| Task to complete |
In the entries below, which lines run from the one with "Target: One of" through the one with "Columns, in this"? Repeat exactly those, both included, and no pictures.

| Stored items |
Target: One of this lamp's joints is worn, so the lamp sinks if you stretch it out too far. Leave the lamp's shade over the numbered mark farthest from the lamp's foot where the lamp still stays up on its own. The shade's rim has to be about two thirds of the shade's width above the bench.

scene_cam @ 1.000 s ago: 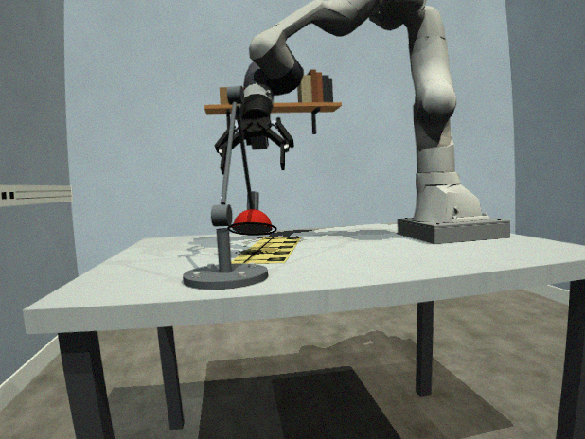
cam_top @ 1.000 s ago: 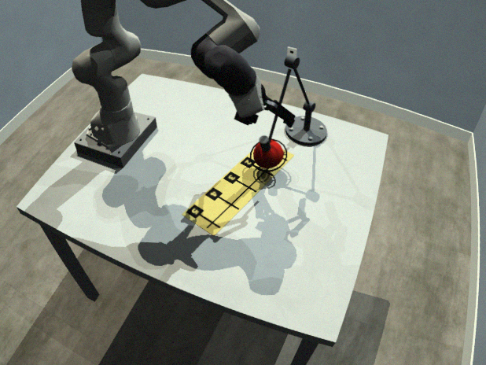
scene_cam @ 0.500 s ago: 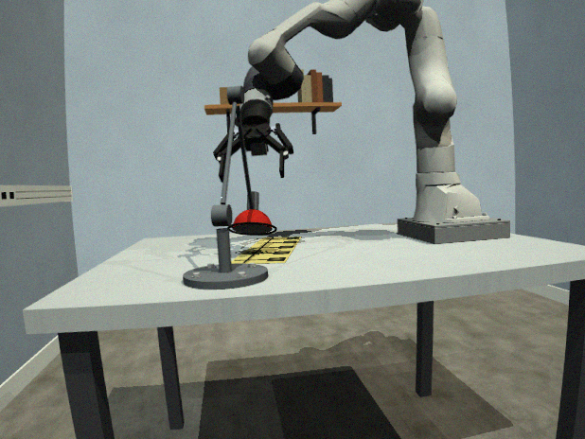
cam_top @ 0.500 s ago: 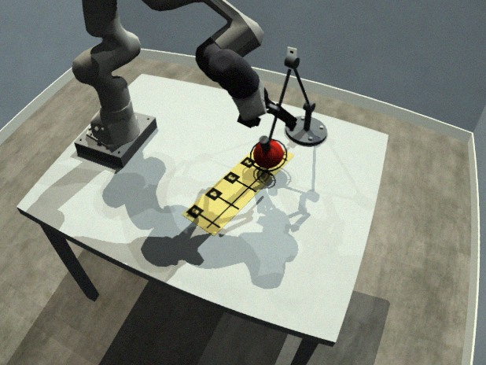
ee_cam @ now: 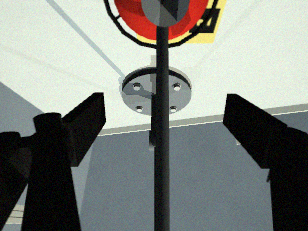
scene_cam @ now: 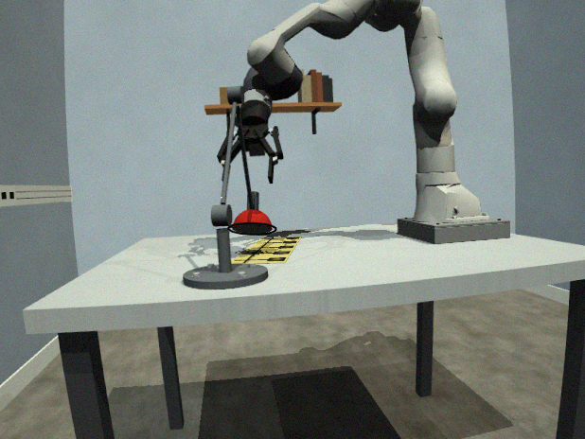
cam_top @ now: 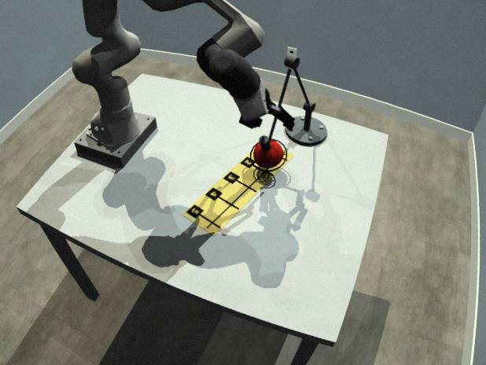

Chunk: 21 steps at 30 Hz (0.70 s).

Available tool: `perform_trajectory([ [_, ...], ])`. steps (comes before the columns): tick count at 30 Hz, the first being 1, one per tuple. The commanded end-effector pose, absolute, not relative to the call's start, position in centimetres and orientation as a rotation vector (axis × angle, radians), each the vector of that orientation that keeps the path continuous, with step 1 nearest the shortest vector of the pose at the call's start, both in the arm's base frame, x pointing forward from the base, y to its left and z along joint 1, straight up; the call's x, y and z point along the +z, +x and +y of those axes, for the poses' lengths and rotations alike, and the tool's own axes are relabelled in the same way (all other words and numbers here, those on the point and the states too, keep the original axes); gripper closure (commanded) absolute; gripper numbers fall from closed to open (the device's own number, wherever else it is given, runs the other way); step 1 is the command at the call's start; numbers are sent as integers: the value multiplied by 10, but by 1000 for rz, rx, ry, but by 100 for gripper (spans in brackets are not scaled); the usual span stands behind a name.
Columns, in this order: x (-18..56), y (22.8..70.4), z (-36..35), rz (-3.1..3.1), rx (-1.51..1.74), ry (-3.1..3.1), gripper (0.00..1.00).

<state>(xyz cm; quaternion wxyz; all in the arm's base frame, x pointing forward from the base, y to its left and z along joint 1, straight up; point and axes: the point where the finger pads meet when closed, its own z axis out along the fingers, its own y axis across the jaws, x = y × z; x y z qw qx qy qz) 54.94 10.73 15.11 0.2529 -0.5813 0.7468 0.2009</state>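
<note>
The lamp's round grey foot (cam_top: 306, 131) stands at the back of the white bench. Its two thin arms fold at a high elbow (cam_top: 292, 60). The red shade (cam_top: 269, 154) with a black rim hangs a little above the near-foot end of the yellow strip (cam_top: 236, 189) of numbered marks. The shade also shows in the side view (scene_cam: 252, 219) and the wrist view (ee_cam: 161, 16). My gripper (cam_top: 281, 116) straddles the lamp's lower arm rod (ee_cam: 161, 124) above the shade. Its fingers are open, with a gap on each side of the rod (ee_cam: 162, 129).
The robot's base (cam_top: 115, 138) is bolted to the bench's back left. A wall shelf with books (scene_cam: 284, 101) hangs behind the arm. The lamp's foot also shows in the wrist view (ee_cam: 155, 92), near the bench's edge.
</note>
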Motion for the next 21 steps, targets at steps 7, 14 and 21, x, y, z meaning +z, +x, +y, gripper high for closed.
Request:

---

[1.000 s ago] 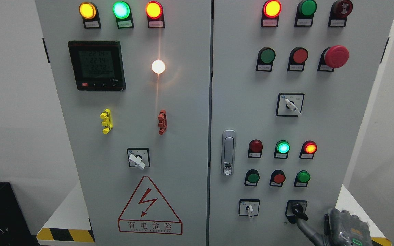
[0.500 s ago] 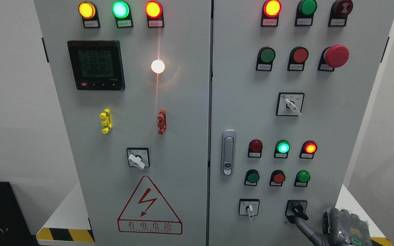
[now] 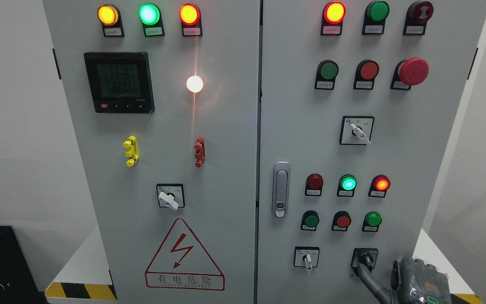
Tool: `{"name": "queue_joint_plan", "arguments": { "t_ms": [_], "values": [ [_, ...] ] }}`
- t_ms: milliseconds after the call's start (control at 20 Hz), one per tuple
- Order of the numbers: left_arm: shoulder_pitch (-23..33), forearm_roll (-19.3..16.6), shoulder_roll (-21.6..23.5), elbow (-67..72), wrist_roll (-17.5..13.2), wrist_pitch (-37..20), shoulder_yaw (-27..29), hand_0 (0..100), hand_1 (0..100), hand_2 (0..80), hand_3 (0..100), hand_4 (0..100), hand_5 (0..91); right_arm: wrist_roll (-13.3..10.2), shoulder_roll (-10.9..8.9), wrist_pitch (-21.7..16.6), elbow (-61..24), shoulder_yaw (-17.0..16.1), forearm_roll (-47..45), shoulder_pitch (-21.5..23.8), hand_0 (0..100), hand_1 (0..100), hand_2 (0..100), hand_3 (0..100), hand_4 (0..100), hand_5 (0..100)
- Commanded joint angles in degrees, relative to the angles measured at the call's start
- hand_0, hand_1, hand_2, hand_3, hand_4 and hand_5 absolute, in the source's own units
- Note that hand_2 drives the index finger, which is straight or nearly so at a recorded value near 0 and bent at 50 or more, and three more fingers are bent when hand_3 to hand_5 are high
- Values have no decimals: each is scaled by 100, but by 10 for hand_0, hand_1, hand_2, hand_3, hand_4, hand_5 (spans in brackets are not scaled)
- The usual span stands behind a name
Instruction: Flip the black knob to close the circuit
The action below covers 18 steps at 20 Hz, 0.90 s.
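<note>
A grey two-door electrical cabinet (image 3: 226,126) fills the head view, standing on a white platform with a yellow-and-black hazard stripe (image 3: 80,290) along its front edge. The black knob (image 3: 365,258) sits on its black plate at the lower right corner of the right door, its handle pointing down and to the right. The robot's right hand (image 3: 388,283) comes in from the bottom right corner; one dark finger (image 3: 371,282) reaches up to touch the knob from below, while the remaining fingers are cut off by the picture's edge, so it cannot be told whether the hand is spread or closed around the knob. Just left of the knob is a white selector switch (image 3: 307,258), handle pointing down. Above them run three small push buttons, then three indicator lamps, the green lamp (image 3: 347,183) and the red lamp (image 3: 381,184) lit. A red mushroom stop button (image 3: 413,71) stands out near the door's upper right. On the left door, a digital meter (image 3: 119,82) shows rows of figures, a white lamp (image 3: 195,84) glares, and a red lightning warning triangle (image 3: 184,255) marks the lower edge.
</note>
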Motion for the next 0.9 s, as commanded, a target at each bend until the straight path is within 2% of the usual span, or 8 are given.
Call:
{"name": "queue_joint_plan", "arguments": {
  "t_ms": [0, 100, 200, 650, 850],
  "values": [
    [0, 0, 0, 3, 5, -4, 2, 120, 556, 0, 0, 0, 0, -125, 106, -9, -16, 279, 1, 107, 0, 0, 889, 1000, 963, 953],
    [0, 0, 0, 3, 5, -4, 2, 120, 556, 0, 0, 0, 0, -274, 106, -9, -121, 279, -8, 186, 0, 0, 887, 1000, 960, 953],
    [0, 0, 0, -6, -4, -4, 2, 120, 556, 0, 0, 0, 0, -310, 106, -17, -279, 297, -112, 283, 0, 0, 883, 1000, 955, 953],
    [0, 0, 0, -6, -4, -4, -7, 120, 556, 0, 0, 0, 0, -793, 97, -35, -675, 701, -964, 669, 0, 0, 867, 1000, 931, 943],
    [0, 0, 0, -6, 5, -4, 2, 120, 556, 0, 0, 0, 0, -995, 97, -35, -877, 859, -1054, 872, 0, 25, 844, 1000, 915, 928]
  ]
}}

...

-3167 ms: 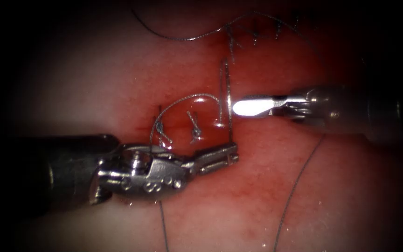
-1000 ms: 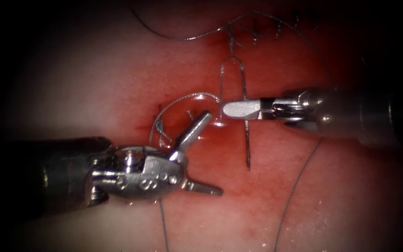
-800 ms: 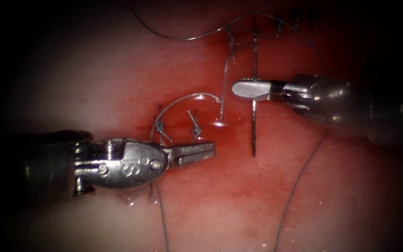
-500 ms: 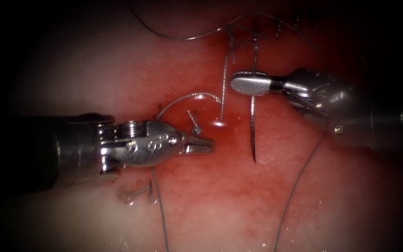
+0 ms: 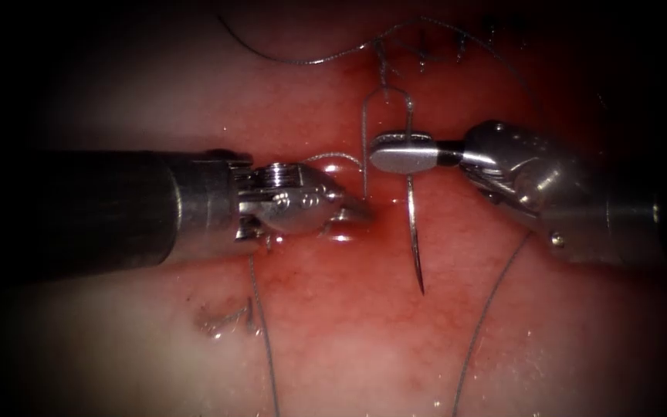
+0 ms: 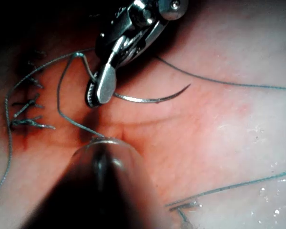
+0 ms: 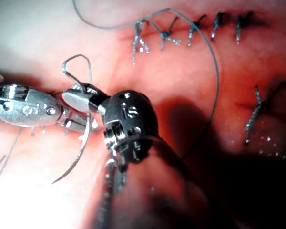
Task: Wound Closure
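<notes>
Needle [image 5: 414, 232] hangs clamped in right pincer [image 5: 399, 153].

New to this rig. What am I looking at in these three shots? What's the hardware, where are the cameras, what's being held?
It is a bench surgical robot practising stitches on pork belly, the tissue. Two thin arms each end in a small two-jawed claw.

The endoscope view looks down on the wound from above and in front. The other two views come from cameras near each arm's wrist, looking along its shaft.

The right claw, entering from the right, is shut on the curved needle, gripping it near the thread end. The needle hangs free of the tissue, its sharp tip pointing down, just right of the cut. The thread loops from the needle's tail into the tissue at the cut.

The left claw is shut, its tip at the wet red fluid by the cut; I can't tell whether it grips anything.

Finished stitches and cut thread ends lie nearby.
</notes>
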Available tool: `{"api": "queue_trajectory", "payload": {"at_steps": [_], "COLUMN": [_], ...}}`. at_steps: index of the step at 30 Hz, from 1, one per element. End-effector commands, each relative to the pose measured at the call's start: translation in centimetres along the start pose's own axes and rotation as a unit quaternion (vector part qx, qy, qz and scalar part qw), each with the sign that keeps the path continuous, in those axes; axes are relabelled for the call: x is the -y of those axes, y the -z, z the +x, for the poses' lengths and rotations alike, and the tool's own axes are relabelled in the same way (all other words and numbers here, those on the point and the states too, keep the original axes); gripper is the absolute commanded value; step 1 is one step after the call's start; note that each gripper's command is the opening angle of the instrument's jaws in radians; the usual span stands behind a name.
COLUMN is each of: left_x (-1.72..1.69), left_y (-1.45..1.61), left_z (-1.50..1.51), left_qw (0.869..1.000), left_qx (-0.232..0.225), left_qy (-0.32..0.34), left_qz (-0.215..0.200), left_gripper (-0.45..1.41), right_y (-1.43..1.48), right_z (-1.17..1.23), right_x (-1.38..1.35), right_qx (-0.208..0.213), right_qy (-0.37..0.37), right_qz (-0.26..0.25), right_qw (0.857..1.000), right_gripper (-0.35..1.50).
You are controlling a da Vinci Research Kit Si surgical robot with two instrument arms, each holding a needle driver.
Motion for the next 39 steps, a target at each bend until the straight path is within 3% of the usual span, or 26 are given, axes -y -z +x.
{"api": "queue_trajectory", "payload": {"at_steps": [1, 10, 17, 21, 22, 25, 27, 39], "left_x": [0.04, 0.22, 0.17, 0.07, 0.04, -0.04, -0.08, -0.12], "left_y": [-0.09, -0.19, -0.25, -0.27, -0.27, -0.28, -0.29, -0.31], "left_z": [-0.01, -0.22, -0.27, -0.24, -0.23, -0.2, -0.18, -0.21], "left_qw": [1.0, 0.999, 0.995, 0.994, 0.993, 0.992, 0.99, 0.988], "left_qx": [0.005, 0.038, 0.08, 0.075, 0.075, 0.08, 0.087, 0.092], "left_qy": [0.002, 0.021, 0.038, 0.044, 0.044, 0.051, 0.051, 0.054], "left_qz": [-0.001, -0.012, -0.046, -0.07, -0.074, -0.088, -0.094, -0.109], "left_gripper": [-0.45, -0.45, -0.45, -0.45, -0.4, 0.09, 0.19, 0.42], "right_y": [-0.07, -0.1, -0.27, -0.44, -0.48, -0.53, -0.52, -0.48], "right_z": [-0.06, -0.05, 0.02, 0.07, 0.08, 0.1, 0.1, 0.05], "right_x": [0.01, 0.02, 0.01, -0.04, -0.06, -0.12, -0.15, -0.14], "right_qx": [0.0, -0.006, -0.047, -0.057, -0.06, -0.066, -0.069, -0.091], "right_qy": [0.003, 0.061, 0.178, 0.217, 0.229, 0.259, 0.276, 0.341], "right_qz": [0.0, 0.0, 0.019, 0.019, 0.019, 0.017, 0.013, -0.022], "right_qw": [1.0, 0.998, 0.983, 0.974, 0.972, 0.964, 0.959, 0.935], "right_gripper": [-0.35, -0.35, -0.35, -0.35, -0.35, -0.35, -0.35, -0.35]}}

| Worked solution |
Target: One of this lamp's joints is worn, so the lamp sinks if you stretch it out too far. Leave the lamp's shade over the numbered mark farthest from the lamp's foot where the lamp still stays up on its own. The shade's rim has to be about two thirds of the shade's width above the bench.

scene_cam @ 1.000 s ago: 
cam_top @ 1.000 s ago: 
scene_cam @ 0.500 s ago: 
cam_top @ 0.500 s ago: 
ee_cam @ now: 
scene_cam @ now: 
cam_top @ now: 

Chunk: 21 steps at 30 Hz (0.70 s).

Available tool: `perform_trajectory([ [_, ...], ])`. steps (comes before the columns): tick count at 30 Hz, the first being 1, one per tuple. The commanded end-effector pose, absolute, not relative to the call's start, position in centimetres and orientation as a rotation vector (axis × angle, radians), each the vector of that orientation that keeps the path continuous, with step 1 nearest the shortest vector of the pose at the call's start, both in the arm's base frame, x pointing forward from the base, y to its left and z along joint 1, straight up; the call's x, y and z point along the +z, +x and +y of those axes, for the poses' lengths and rotations alike, and the tool's own axes are relabelled in the same way (all other words and numbers here, those on the point and the states too, keep the original axes); gripper closure (commanded) absolute; gripper numbers fall from closed to open (the device's own number, wherever else it is given, runs the other way); step 1 is the command at the call's start; numbers are sent as integers: the value multiplied by 10, but by 1000 for rz, rx, ry, but by 100 for gripper (spans in brackets are not scaled); the usual span stands behind a name.
Columns, in this order: x (-18..56), y (22.8..70.4), z (-36..35), rz (-3.1..3.1), rx (-1.51..1.74), ry (-3.1..3.1), gripper (0.00..1.00).

There is nothing more to this exercise.